──────── Information shown

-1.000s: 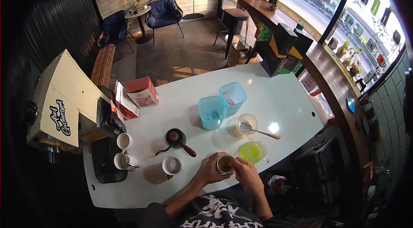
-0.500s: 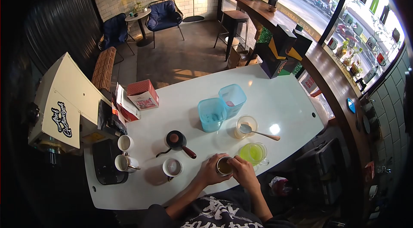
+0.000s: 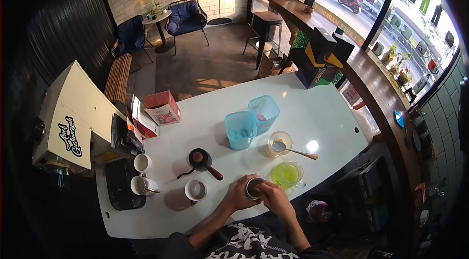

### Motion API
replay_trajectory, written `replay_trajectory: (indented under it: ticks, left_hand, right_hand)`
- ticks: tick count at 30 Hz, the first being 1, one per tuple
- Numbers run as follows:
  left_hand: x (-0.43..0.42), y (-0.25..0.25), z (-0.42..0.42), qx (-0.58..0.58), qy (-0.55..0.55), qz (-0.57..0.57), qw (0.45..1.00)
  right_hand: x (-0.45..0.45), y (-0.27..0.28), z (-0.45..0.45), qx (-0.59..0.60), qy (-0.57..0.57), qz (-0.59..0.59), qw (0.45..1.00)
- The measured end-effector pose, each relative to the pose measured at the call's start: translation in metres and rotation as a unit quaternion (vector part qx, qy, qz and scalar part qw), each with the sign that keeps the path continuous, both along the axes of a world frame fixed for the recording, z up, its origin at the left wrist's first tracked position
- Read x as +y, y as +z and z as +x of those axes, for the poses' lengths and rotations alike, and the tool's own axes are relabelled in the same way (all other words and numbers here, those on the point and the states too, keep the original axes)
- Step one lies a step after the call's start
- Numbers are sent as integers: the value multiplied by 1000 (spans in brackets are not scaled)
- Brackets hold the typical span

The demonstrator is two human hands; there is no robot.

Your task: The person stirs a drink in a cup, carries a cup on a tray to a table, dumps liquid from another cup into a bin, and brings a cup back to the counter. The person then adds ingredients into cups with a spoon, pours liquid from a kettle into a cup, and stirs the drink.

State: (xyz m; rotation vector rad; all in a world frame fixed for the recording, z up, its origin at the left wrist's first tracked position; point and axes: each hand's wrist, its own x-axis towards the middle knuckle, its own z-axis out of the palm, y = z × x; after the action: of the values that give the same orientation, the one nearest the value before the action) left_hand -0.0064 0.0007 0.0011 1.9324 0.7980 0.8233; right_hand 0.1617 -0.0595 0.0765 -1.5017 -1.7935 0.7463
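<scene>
With the held cup (image 3: 252, 191) as my clock centre and 12 at the top of my feed, I read black script on the cream machine (image 3: 73, 100) near 10 o'clock; its upper line looks like "Arief". The window lettering (image 3: 338, 25) at 1 shows back to front as "LASER MARKING". Print on the red-and-white box (image 3: 162, 109), between 10 and 11, and on the dark shirt (image 3: 244, 242) at 6 I can't make out for sure.

My left grip (image 3: 239, 196) is wrapped round the cup at the near side of the worktop (image 3: 312, 112). My right grip (image 3: 276, 196) is bunched narrow over the cup's mouth, hiding part of the inside; I cannot tell whether it pinches anything.

A glass jug of green liquid (image 3: 287, 175) sits just beside my right grip at 2. At 1, a container (image 3: 270, 151) has a spoon (image 3: 299, 151) leaning across its rim. 2 blue tubs (image 3: 239, 134) stand at 12. I have a white cup (image 3: 196, 190) at 9, a dark kettle (image 3: 198, 162) at 10, and 2 pale mugs (image 3: 140, 186) farther out at 9.
</scene>
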Motion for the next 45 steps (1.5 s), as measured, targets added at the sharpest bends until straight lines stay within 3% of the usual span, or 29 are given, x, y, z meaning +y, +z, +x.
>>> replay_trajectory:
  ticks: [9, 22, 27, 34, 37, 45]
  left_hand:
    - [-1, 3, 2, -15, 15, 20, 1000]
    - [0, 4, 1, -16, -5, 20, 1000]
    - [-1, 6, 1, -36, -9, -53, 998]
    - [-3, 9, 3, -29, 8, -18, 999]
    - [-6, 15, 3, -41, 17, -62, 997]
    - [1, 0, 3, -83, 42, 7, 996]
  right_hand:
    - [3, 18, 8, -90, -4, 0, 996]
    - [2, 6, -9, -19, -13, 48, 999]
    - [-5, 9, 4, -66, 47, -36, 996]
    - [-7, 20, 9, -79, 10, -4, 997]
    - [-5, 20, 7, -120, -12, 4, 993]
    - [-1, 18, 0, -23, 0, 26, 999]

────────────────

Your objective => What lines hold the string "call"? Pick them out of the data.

Final answer =>
- The measured end-effector pose, each relative to the pose measured at the call's start: translation in metres and rotation as a unit quaternion (vector part qx, qy, qz and scalar part qw), each with the sign that keeps the path continuous, both along the axes of a world frame fixed for the recording, z up, its origin at the left wrist's first tracked position
- Step one lies a step after the call's start

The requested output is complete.